DATA >>
%%
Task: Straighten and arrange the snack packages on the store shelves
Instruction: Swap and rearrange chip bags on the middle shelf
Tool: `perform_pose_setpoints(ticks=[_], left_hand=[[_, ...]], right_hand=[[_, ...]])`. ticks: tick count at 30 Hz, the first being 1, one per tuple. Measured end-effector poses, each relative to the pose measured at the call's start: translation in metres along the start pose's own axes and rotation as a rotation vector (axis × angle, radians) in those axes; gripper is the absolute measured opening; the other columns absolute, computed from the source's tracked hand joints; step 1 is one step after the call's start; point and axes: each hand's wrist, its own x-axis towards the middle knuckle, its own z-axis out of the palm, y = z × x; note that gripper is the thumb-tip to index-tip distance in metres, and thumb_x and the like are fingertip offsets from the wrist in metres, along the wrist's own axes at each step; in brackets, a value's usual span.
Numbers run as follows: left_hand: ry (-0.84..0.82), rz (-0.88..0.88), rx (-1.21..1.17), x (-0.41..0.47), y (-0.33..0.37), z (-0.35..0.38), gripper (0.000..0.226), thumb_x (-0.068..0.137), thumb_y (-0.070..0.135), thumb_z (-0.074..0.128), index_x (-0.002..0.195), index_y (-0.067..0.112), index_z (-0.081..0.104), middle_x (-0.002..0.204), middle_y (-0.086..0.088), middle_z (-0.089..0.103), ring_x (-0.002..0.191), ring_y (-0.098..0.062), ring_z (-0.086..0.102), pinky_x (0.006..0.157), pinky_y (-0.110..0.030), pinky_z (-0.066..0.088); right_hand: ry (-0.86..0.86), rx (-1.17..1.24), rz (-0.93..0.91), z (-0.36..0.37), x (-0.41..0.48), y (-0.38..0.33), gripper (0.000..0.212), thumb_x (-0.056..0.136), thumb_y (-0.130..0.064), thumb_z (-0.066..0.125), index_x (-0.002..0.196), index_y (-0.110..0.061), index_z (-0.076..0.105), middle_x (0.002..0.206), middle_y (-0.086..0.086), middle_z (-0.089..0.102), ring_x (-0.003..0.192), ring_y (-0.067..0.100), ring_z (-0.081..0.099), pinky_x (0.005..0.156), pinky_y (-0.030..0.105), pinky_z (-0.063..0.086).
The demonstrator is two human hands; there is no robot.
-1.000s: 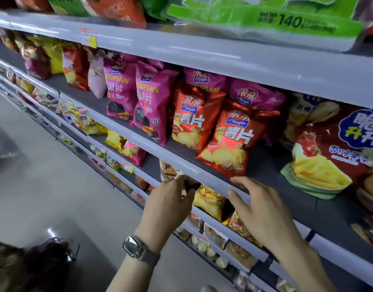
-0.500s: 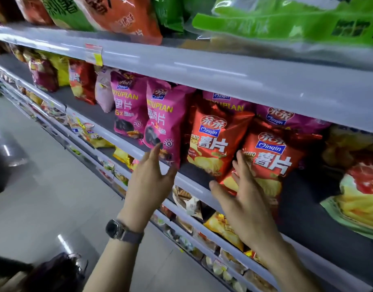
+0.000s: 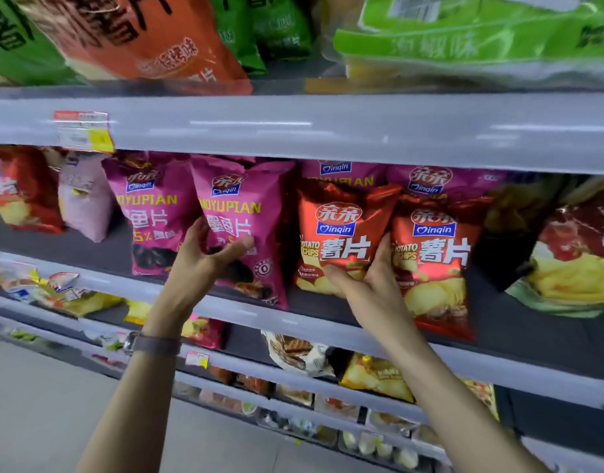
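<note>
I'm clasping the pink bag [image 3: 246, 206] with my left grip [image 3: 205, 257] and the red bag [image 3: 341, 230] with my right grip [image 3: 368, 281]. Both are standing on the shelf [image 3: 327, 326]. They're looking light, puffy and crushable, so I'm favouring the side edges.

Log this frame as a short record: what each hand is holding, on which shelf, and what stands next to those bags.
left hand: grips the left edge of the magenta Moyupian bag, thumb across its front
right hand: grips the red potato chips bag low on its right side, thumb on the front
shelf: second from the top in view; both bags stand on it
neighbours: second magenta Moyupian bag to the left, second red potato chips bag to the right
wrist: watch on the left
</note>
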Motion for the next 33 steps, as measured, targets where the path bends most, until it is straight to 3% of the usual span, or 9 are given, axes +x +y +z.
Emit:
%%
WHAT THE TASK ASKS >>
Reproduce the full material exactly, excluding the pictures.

YOUR SOLUTION >>
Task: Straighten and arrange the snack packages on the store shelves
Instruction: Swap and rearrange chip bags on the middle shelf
Tool: `perform_pose_setpoints(ticks=[_], left_hand=[[_, ...]], right_hand=[[_, ...]])`. ticks: tick count at 30 Hz, the first being 1, one per tuple. Measured end-effector poses, each relative to the pose measured at the call's start: translation in metres along the start pose's own axes and rotation as a rotation vector (axis × angle, radians) in those axes; gripper is the absolute measured opening; the other columns absolute, computed from the source's tracked hand joints; step 1 is one step after the call's start; point and axes: each hand's wrist, its own x-axis towards the middle knuckle, its own z-axis out of the palm, y = z × x; note that gripper is the thumb-tip to index-tip distance in metres, and thumb_x and the like are fingertip offsets from the wrist in metres, along the wrist's own axes at each step; in brackets, a value's usual span.
Numbers run as follows: left_hand: ry (-0.84..0.82), rz (-0.88..0.88), rx (-1.21..1.17), x (-0.41..0.47), y (-0.33..0.37), z (-0.35..0.38), gripper (0.000..0.226), thumb_x (-0.068..0.137), thumb_y (-0.070..0.135), thumb_z (-0.074..0.128), index_x (-0.002..0.195), index_y (-0.067..0.112), index_z (-0.081..0.104), middle_x (-0.002..0.204), middle_y (-0.086..0.088), middle_z (-0.089..0.103), ring_x (-0.002..0.191), ring_y (-0.098..0.062), ring_z (-0.086..0.102), pinky_x (0.006..0.157), pinky_y (-0.110..0.030), pinky_z (-0.066..0.088); right_hand: ry (-0.86..0.86), rx (-1.17..1.24), rz (-0.93..0.91), z (-0.36..0.37), x (-0.41..0.48), y (-0.38..0.33), gripper (0.000..0.212), thumb_x (-0.056..0.136), thumb_y (-0.130..0.064), thumb_z (-0.066..0.125), index_x (-0.002..0.196), index_y (-0.110..0.061), index_z (-0.076..0.105), middle_x (0.002..0.206), middle_y (-0.086..0.086), middle_z (-0.089..0.102), ring_x (-0.003..0.192), ring_y (-0.067..0.100), ring_z (-0.081..0.099), pinky_x (0.005..0.156), pinky_y (-0.030..0.105), pinky_z (-0.063..0.086).
The demonstrator is two human hands; there is no robot.
-1.000s: 
-0.500s: 
+0.000s: 
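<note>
I'm clasping the pink bag [image 3: 246, 206] with my left grip [image 3: 205, 257] and the red bag [image 3: 341, 230] with my right grip [image 3: 368, 281]. Both are standing on the shelf [image 3: 327, 326]. They're looking light, puffy and crushable, so I'm favouring the side edges.

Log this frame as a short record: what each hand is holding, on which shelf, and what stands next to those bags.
left hand: grips the left edge of the magenta Moyupian bag, thumb across its front
right hand: grips the red potato chips bag low on its right side, thumb on the front
shelf: second from the top in view; both bags stand on it
neighbours: second magenta Moyupian bag to the left, second red potato chips bag to the right
wrist: watch on the left
</note>
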Motion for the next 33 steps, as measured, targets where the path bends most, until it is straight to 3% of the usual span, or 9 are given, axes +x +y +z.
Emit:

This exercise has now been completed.